Third vote on tap for Prospect budget


TownSealPROSPECT — Mayor Robert Chatfield is hoping the third time will be the charm when it comes to getting the budget approved at a referendum.

A $7.28 million 2013-14 budget proposal will go to referendum Monday. The spending plan is an increase of nearly $300,000 or 4.3 percent over the current budget. Voting will take place at the firehouse on New Haven Road from 6 a.m. to 8 p.m.

Chatfield said the municipal budget would increase the mill rate by about .58 mills using current state revenue figures.  

The municipal budget doesn’t include expenses for Region 16, which oversees schools in Beacon Falls and Prospect. Region 16’s second budget proposal of $38.58 million was rejected at a referendum May 30. On Wednesday, the school board approved a nearly $38.5 million budget proposal to send to a paper ballot vote at a district meeting June 17 at 7 p.m. at Long River Middle School. The school budget could be petitioned to a referendum.

So far Prospect voters have rejected two town budget proposals at referendums. The original proposal of more than $7.4 million was forced to a referendum by a petition and failed by 66 votes. The next day the council reduced the increase by about $110,500. However, the slimmer budget was rejected by seven votes on May 20.

In response to the second rejection, the council approved a net decrease of $41,209 in the budget to reach the roughly $7.28 million figure. 

“We’ve cut $150,000 off the original budget,” Chatfield said.

Included in the most recent round of reductions was $6,000 from the ice and snow budget. The line item still has an increase over the current budget.

Chatfield has called this a “climate change budget” on numerous occasions in reference to the number of major storms that have hit the state in the past few years.

Chatfield said he’s hoping it will be a warm winter.

“Please remember what you saw when you looked out your window on Feb. 9,” Chatfield said. “I hope I haven’t shot myself in the foot. If we have a winter like last winter, it could cause us problems.”

Chatfield said he’s concerned about what else would have to be cut if this budget does not pass.
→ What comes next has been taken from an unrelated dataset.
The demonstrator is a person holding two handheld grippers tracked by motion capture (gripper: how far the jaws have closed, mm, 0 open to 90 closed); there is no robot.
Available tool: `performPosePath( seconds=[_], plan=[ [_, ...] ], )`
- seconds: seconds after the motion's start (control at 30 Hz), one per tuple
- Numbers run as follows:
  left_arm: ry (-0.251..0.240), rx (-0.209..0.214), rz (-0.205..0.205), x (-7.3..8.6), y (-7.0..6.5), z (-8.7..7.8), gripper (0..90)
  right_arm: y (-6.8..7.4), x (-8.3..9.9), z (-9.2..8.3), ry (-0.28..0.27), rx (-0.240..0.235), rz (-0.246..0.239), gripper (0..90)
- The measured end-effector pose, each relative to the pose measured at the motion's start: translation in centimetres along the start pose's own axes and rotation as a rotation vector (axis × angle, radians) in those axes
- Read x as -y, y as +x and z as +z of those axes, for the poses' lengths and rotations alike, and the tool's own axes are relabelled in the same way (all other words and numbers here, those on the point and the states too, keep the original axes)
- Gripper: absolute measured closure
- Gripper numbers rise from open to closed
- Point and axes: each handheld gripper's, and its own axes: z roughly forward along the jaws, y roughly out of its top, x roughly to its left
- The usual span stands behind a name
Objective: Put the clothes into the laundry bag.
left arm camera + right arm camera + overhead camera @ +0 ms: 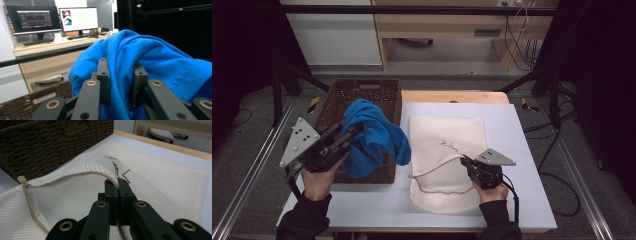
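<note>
A blue cloth [374, 135] hangs bunched above the brown wicker basket [362, 92], and my left gripper [354, 131] is shut on it. In the left gripper view the blue cloth [150, 62] fills the gap between the two black fingers [103, 75]. A cream mesh laundry bag [447, 160] lies flat on the white table top [522, 165]. My right gripper [464, 160] is shut on the zipper edge of the mesh bag [160, 177] and lifts it a little, so the mouth gapes toward the basket [50, 142].
The basket stands at the table's left side, right beside the bag. A wooden edge [454, 96] runs along the table's far side, with a metal rail [247, 175] at the left. Desks and monitors [57, 20] stand beyond.
</note>
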Motion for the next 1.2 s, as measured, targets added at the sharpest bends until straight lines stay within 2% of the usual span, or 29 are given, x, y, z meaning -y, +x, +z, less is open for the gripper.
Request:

“The town still has to provide services. Parks are being used by families more than ever,” Chatfield said. “We’re closing the recycling center for five weeks in January and February. We might have to close other things if we have a bad winter. I can’t predict what will happen.”

If the budget doesn’t pass on Monday, Chatfield said the town will send out tax bills based on the current mill rate. The bill would only include real estate.
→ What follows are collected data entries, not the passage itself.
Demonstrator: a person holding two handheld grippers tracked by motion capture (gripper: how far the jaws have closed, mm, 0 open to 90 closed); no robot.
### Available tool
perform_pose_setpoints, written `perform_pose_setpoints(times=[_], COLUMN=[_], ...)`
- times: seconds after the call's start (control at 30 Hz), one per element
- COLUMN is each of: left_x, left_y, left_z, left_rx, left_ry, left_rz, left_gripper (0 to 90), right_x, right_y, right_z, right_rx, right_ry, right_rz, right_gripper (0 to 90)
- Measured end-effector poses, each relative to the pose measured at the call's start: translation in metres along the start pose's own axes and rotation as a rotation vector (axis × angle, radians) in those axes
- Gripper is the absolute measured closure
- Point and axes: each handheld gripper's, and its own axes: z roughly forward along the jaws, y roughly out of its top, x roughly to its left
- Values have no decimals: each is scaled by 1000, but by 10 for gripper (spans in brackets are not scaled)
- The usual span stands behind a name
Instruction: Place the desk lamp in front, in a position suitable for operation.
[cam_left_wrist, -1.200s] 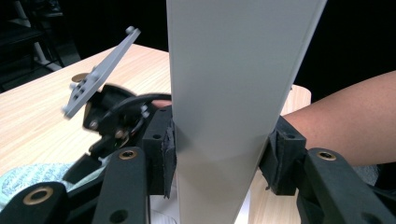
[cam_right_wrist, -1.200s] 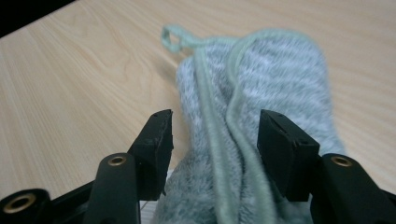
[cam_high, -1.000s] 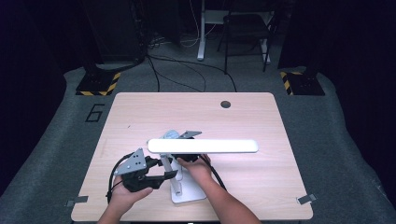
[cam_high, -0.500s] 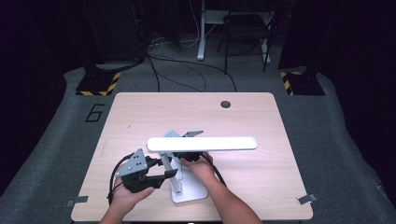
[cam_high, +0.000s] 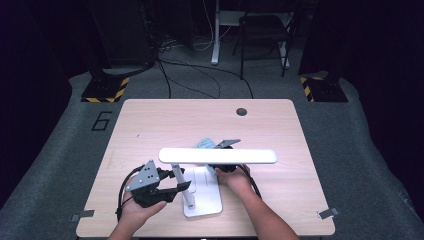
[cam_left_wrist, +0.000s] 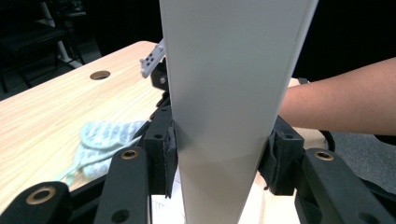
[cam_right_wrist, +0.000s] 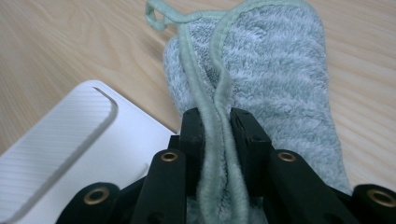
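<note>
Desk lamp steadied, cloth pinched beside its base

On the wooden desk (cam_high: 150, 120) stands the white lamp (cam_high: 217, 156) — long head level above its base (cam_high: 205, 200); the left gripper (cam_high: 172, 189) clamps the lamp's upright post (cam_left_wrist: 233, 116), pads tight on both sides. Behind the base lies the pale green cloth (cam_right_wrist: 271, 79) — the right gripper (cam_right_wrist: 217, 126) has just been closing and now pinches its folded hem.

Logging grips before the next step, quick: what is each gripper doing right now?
Left gripper: closed on the white lamp post.
Right gripper: just closed on the folded green cloth.
</note>
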Motion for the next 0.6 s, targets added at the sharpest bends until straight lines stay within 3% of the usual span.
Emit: perform_pose_setpoints(times=[0.23,0.3,0.43,0.6], left_x=[3,4,4,5], left_y=[-2,-2,-2,-2], left_z=[0,1,1,1], left_rx=[-7,-7,-12,-14], left_ry=[-28,-30,-32,-33], left_rz=[-6,-2,-5,-10], left_gripper=[539,538,538,537], right_x=[2,6,19,43], right_y=[-3,-3,2,15], right_z=[0,3,13,29], right_rx=[-9,-23,-40,-45], right_ry=[-2,8,37,76], right_rz=[48,83,101,76], right_gripper=[771,770,769,764])
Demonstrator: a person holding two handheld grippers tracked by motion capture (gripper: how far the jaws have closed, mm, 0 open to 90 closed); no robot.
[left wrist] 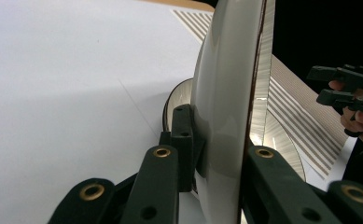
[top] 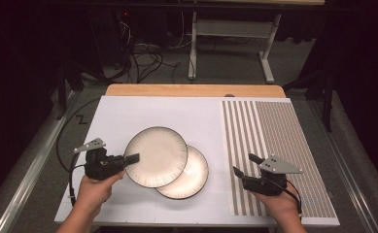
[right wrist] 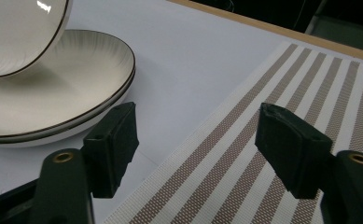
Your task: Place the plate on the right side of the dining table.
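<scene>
A cream plate with a dark rim (top: 156, 156) is held by its left edge in my left gripper (top: 130, 158), which is shut on the rim. In the left gripper view this plate (left wrist: 226, 93) shows edge-on between the jaws of my left gripper (left wrist: 219, 154). It hangs over the left part of a second, matching plate (top: 192, 178) that lies flat on the white sheet. My right gripper (top: 244, 165) stands open over the striped placemat (top: 279, 145), right of both plates. Nothing lies between the jaws of my right gripper (right wrist: 198, 140), and the lower plate (right wrist: 53, 93) is off to their left.
A white sheet (top: 128, 116) covers the wooden table (top: 191, 90). The striped placemat (right wrist: 272, 79) takes up the right part. Behind the table are floor cables (top: 147, 58) and another table's white legs (top: 266, 58).
</scene>
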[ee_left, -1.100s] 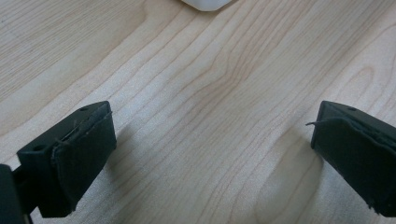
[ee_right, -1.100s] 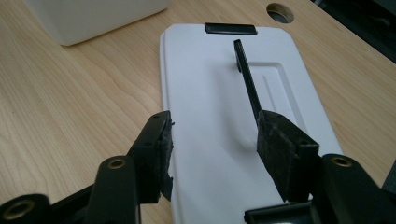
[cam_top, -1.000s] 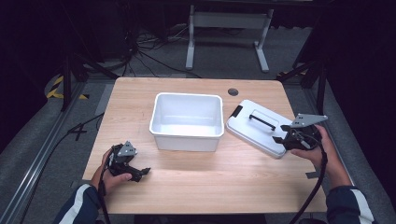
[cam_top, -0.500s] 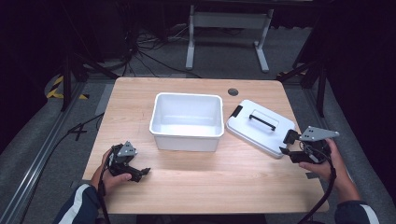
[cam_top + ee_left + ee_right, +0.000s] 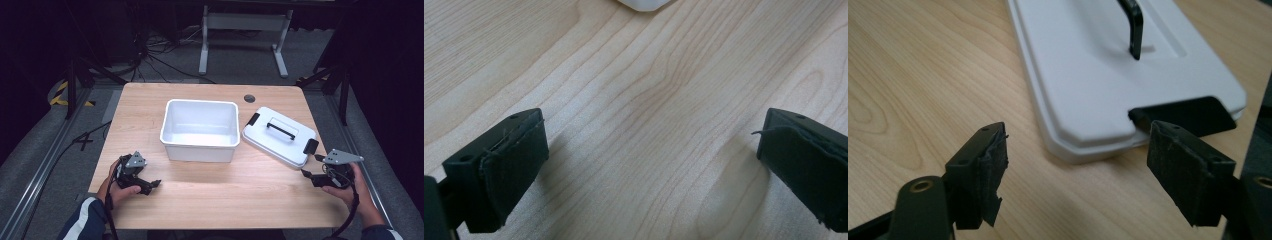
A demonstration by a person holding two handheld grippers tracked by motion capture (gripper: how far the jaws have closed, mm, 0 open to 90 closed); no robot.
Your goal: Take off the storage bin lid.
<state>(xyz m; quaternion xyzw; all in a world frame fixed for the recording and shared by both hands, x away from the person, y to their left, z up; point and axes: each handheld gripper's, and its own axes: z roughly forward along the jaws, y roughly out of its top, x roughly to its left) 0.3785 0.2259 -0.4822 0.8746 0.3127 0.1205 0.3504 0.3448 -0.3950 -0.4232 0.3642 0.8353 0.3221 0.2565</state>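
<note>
— What's changed on your side since a second ago?

— My right gripper (image 5: pixel 311 178) has come off the lid (image 5: pixel 278 135). A second back it sat at the lid's near right corner, by the black latch (image 5: pixel 310 146); now it is lower and nearer to me, just off that corner, over bare table (image 5: pixel 225 192). Its jaws have just been opening, and nothing is between them. In the right gripper view they stand apart with the lid's corner and latch (image 5: pixel 1193 114) just ahead, not touching.

— And the lid itself?

— I see no shift in it. It lies flat on the table just right of the white bin (image 5: pixel 199 130), handle (image 5: pixel 282 129) up, turned at an angle to the bin.

— Left side?

— My left gripper (image 5: pixel 151 186) has kept its place, near the bin's front left corner but well short of it. Its jaws are wide open over bare wood in the left gripper view, nothing between them, with a sliver of the bin (image 5: pixel 644 4) at the top edge.

— The bin?

— Same spot, mid-table, open top.
</note>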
“Then when the budget finally passes, when the mill rate is set, a mini-tax bill will be sent out,” Chatfield said.

This second tax bill would include the remainder of the real estate and car taxes.

“It will cost us more postage and more money to print tax bills,” Chatfield said.
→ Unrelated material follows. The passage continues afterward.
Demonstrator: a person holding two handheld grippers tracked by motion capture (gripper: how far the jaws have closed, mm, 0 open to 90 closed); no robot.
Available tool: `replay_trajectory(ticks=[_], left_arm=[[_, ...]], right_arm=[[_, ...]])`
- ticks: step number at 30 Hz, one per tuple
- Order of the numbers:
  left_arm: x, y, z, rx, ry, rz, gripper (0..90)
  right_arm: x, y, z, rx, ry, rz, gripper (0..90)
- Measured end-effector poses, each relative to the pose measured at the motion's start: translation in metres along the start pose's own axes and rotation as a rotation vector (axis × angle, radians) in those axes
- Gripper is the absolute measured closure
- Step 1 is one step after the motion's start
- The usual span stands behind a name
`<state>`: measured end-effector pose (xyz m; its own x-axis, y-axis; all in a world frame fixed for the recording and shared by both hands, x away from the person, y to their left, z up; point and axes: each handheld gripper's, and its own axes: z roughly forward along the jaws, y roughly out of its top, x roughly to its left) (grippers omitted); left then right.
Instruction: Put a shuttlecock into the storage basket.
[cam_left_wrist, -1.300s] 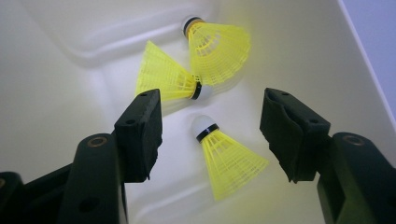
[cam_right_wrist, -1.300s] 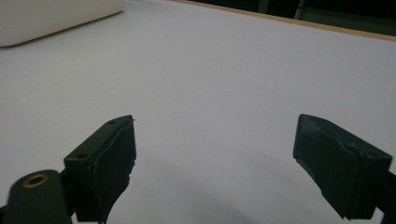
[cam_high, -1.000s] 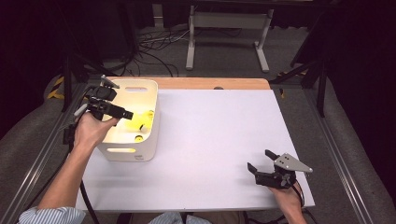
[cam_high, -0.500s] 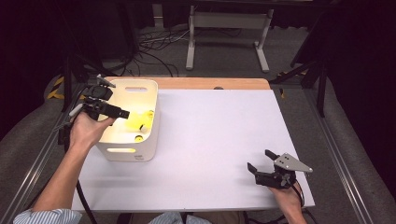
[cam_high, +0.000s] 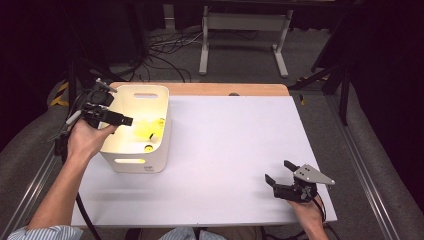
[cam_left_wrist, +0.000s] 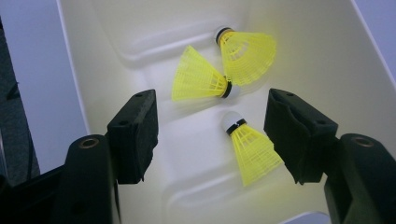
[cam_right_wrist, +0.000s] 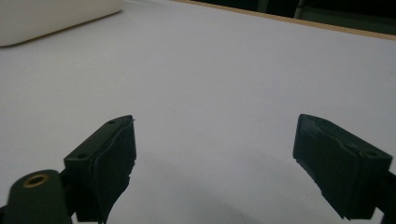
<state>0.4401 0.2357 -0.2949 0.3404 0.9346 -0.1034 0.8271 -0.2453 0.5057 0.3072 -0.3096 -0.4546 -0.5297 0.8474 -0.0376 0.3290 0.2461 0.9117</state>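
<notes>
Shuttlecocks, three yellow ones, lay in the white bin (cam_high: 159, 134) at the tabletop's (cam_high: 235, 145) left. Above them hung the left claw (cam_left_wrist: 212, 135), agape and empty; the right claw (cam_right_wrist: 215, 158) rested open. Closing on the nearest shuttlecock (cam_left_wrist: 250, 147) by its skirt looked safest.

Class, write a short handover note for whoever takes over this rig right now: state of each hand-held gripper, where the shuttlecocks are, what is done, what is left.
Left hand-held gripper: open, empty, over the white bin.
Right hand-held gripper: open, empty, low over the table at its near right.
Three yellow shuttlecocks lie loose on the bin floor; two touch, one lies apart between the left jaws.
Done: none gripped.
Left: probably lower, close on the nearest one.
</notes>
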Motion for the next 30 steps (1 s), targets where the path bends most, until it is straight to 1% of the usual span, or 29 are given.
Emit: replay_trajectory(ticks=[18,24,30], left_arm=[[0.01,-0.003,-0.006,-0.005,0.016,-0.014,36.3],[0.017,-0.005,-0.009,-0.009,0.024,-0.032,36.4],[0.021,-0.007,-0.011,-0.014,0.027,-0.037,36.3]], right_arm=[[0.0,0.0,0.0,0.002,0.001,-0.001,13.8],[0.0,0.0,0.001,0.003,0.0,-0.001,13.7],[0.0,0.0,0.001,0.002,0.0,0.002,13.8]])
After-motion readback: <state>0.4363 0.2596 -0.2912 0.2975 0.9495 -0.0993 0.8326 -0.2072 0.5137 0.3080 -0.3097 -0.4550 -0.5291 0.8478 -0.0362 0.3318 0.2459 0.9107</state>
Chatfield urged residents to inform themselves about what is contained in the budget before they head out to vote. He urged voters to visit the town’s website,, for detailed information.

“There’s a great deal of budget facts on that page. Please vote yes,” Chatfield said.

Chatfield pointed out that the town’s budget only makes up 25 percent of residents’ tax dollar, with Region 16 making up the rest.

The proposed budget includes 3 percent raises for all town employees with the exception of Assistant Public Works Director Gene McCarthy. McCarthy voluntarily returned his raise of about $2,600. The money was included in the latest reduction.

A proposed reimbursement for firefighters of $33,600 remains in the plan. Those funds would reimburse volunteer firefighters per call they respond to under certain guidelines.

Chatfield said he hopes the town can get behind the budget.

“I urge you all to please come out and support the budget so that we can be the same Prospect, Connecticut we have been in the past,” Chatfield said.